Installing build4test_qpf3m database
ok 1806 - CRM_Dedupe_MergerTest::testBatchMergeSelectedDuplicates
ok 1807 - CRM_Dedupe_MergerTest::testBatchMergeAllDuplicates
ok 1808 - CRM_Dedupe_MergerTest::testGetCidRefs
ok 1809 - CRM_Dedupe_MergerTest::testGetMatches
ok 1810 - CRM_Dedupe_MergerTest::testGetMatchesExcludeDeleted with data set #0 (true)
ok 1811 - CRM_Dedupe_MergerTest::testGetMatchesExcludeDeleted with data set #1 (false)
ok 1812 - CRM_Dedupe_MergerTest::testGetMatchesIgnoreLocationType
ok 1813 - CRM_Dedupe_MergerTest::testGetMatchesCriteriaMatched
ok 1814 - CRM_Dedupe_MergerTest::testGetMatchesCriteriaMatchedWithLimit
ok 1815 - CRM_Dedupe_MergerTest::testGetMatchesCriteriaMatchedWithSearchLimit
ok 1816 - CRM_Dedupe_MergerTest::testGetMatchesNoCriteria
ok 1817 - CRM_Dedupe_MergerTest::testGetMatchesNoCriteriaButLimit
ok 1818 - CRM_Dedupe_MergerTest::testGetMatchesCriteriaNotMatched
FATAL: command execution failed
java.lang.OutOfMemoryError: Java heap space
at java.base/java.util.Arrays.copyOf(Arrays.java:3745)

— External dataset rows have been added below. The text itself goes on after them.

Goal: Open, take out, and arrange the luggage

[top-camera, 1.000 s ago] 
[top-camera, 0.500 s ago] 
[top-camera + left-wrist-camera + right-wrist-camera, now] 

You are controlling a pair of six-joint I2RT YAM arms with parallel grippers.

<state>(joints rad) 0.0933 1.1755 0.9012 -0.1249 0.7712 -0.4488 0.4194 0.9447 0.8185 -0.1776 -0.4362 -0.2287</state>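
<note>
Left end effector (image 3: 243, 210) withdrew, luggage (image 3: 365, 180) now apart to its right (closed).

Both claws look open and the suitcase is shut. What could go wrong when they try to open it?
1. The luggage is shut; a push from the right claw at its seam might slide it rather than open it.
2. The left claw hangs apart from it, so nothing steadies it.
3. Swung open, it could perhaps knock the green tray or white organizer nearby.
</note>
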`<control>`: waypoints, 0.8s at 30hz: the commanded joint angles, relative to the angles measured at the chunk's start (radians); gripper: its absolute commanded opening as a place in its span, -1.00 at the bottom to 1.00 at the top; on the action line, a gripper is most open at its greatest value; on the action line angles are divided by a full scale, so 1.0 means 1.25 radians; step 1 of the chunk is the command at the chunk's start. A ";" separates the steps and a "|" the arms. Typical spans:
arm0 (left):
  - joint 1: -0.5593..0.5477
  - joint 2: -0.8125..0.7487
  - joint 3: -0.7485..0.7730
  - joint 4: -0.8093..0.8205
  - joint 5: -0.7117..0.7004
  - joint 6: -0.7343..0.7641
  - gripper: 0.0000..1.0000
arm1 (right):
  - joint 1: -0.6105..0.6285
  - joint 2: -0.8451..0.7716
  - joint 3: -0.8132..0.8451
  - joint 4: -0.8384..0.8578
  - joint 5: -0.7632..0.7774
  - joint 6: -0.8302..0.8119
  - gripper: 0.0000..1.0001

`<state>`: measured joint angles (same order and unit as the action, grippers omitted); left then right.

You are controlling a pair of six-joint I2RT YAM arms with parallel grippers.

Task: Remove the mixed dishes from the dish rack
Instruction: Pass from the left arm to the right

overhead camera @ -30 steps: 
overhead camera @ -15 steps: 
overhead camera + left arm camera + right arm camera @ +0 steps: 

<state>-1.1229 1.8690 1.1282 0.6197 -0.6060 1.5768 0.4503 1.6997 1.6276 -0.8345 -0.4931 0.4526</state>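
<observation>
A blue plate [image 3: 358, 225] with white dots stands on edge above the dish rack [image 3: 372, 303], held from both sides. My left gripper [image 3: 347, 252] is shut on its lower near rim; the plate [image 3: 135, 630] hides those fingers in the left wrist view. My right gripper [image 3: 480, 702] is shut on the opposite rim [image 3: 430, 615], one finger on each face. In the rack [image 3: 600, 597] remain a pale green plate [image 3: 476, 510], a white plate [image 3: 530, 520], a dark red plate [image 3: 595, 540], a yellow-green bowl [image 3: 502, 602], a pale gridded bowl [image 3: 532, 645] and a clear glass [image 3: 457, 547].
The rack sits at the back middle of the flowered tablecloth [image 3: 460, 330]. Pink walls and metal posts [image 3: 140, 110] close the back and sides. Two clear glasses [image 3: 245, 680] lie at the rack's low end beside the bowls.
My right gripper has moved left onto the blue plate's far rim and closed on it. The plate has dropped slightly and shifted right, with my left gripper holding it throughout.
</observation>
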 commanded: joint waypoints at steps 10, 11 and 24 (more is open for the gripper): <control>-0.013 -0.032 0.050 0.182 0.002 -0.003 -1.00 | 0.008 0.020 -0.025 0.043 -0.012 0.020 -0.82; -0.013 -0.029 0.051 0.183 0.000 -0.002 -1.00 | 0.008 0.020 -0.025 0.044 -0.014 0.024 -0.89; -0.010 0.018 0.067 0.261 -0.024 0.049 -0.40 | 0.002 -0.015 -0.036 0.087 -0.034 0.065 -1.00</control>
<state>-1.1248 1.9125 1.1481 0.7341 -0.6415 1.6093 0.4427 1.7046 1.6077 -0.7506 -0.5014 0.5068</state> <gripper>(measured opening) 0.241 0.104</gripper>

at java.base/java.io.ByteArrayOutputStream.grow(ByteArrayOutputStream.java:120)
at java.base/java.io.ByteArrayOutputStream.ensureCapacity(ByteArrayOutputStream.java:95)
at java.base/java.io.ByteArrayOutputStream.write(ByteArrayOutputStream.java:156)
at hudson.remoting.ChunkedInputStream.readUntilBreak(ChunkedInputStream.java:102)
at hudson.remoting.ChunkedCommandTransport.readBlock(ChunkedCommandTransport.java:39)
at hudson.remoting.AbstractSynchronousByteArrayCommandTransport.read(AbstractSynchronousByteArrayCommandTransport.java:34)
at hudson.remoting.SynchronousCommandTransport$ReaderThread.run(SynchronousCommandTransport.java:61)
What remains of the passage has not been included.